YOUR HEALTH INFORMATIONThis notice applies to the information and records we have about your health and the health services you receive at this office. Your health information may include information created and received by this office. It may be in the form of written or electronic records or spoken words, and it may include information about your history, health status, symptoms, examinations, test results, diagnoses, treatments, procedures, prescriptions, related billing activity and similar types of health-related information. We are required by law to maintain the privacy of your protected information. We are required by law to give you this notice. It tells you how we may use and disclose your health information and describes your rights and our obligations regarding the use of that information. We will notify you should there ever be a breach of protected health information using the contact information you provide to us.

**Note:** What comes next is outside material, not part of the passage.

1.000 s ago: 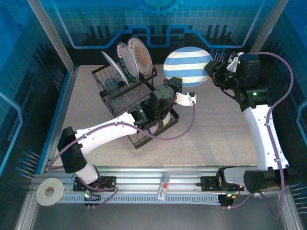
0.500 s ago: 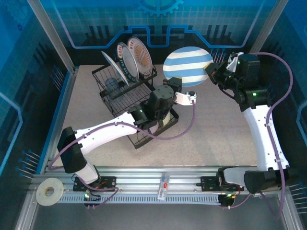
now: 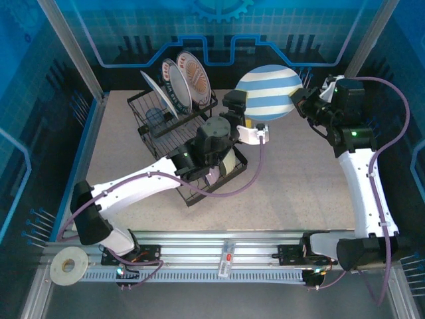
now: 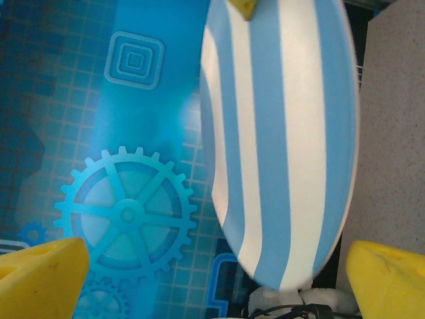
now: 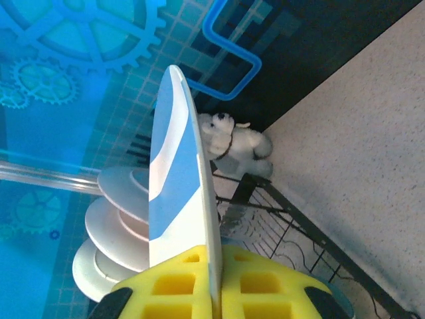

HOW WE MAY USE AND DISCLOSE HEALTH INFORMATION ABOUT YOU We may use and disclose health information for the following reasons:
For Treatment. We may use your health information to provide you with medical treatment or services. We may disclose health information about you to doctors, nurses, technicians, office staff or other personnel who are involved in taking care of you and your health. For example, the doctor who referred you for therapy may be treating you for a medical or orthopedic condition and we may need to know about that or any other health problems that could complicate your treatment. We may use your medical history to decide what treatment is best for you. We will consult with your doctor and send reports about your treatment. We do this to provide the most appropriate care for you. Different personnel in our office may share information about you to people who do not work in our office to coordinate your care, such as telephoning your doctor and getting needed information. Family members and other health care providers may be part of your physical therapy outside this office and that may require us to provide information about you.
For Payment. We may need to disclose health information about you to bill your health plan or insurance company or other third party for your treatment in this clinic. We may also need to tell your health plan or insurance company about a treatment you are going to receive to obtain prior approval, or todetermine whether your plan will pay for the treatment.
For Health Care Operations. We may use and disclose health information about you to manage the clinic and ensure that you and other patients receive quality care. We may use your health information to evaluate the performance of our staff caring for you. We may also use health information about all or many of our patients to help use decide what additional services we should offer, how we can become more efficient, or whether certain treatments are effective for certain problems. We may also disclose your health information to your health plan and other health care providers that care for you to help these plans and providers evaluate or improve care, reduce cost, coordinate and manage health care and services, train staff and comply with the law.
Appointment Reminders We may contact you to remind you of your appointment.
Treatment Alternatives. We may tell you about or recommend possible treatment options or alternatives that may interest you.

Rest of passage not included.